INFORMATION PROVIDED
'''
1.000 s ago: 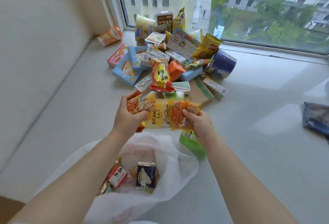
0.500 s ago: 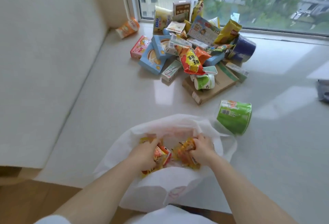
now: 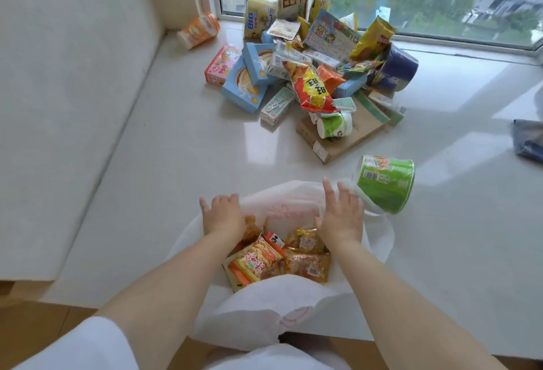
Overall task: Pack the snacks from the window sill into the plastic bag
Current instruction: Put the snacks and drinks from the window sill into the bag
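Note:
A white plastic bag [image 3: 258, 308] lies open at the sill's near edge, holding several orange and yellow snack packets [image 3: 279, 258]. My left hand [image 3: 223, 215] hovers over the bag's far left rim, fingers relaxed and holding nothing. My right hand [image 3: 340, 214] is over the far right rim with fingers spread straight, empty. A pile of snack boxes and bags [image 3: 308, 75] sits farther back by the window. A green cup [image 3: 385, 183] lies on its side just right of my right hand.
An orange cup [image 3: 198, 30] lies in the far left corner by the wall. A flat cardboard box [image 3: 343, 137] with a small green-white cup [image 3: 335, 125] on it sits in front of the pile. A dark blue cloth [image 3: 529, 140] lies at the right edge.
Both hands carried the orange packets down from above the bag into it, let them go, and now rise empty with fingers opened over the bag's far rim.

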A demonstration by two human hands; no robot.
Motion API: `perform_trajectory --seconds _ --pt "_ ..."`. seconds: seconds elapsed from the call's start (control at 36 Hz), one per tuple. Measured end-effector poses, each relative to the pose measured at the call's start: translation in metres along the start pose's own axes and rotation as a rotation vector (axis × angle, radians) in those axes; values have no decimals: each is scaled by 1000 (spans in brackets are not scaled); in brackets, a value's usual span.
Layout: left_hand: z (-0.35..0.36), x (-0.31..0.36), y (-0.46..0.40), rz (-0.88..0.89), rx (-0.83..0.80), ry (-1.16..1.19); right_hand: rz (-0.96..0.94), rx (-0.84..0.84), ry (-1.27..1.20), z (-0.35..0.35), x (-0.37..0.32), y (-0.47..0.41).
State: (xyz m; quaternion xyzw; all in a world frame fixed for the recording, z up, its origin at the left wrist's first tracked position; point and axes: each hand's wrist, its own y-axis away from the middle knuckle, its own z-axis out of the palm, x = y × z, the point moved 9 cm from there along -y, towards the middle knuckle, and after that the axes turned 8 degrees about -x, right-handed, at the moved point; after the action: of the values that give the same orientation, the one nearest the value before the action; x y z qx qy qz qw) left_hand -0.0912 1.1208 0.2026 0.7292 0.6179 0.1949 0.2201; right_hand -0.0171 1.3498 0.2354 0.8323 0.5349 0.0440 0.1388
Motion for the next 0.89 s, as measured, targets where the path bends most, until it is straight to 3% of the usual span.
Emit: perform_trajectory --seconds 0.11,0.22,0.28,0.33,0.47,0.53,0.69,0.89 --pt "-11 -4 0 -5 -24 178 -75 -86 71 -2 -6 -17" --pt "-75 -11 8 -124 250 558 -120 10 -224 -40 -12 -30" --pt "-105 -12 9 -151 386 659 -135 45 -261 -59 -14 -38" --pt "-121 -7 3 -159 393 643 -157 41 -244 -68 -13 -46" --pt "-108 19 -26 -149 -37 493 -186 -45 -274 -78 -11 -71" --pt "-119 33 -35 -77 -100 486 -196 -29 -316 -92 -13 -85" --pt "-215 77 -82 144 49 472 -163 22 -313 -148 -23 -160" --pt "-287 110 -169 204 95 330 -74 48 -376 -183 -29 -255"
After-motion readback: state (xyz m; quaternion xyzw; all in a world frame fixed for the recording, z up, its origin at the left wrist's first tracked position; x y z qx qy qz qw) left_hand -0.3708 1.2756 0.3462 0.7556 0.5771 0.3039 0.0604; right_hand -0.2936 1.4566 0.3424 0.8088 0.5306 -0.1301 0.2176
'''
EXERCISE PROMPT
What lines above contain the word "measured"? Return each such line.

RESPONSE BELOW
Motion API: `perform_trajectory --seconds _ --pt "_ ..."`. seconds: seconds elapsed from the call's start (control at 36 Hz), one per tuple. Measured end-effector poses, each relative to the pose measured at the call's start: translation in metres along the start pose's own axes and rotation as a rotation vector (axis × angle, radians) in those axes; values have no decimals: each is scaled by 1000 (spans in brackets are not scaled); in brackets, a value's usual span.
Motion for the next 0.89 s, as measured, targets where the path bends most, until it is straight to 3% of the usual span.

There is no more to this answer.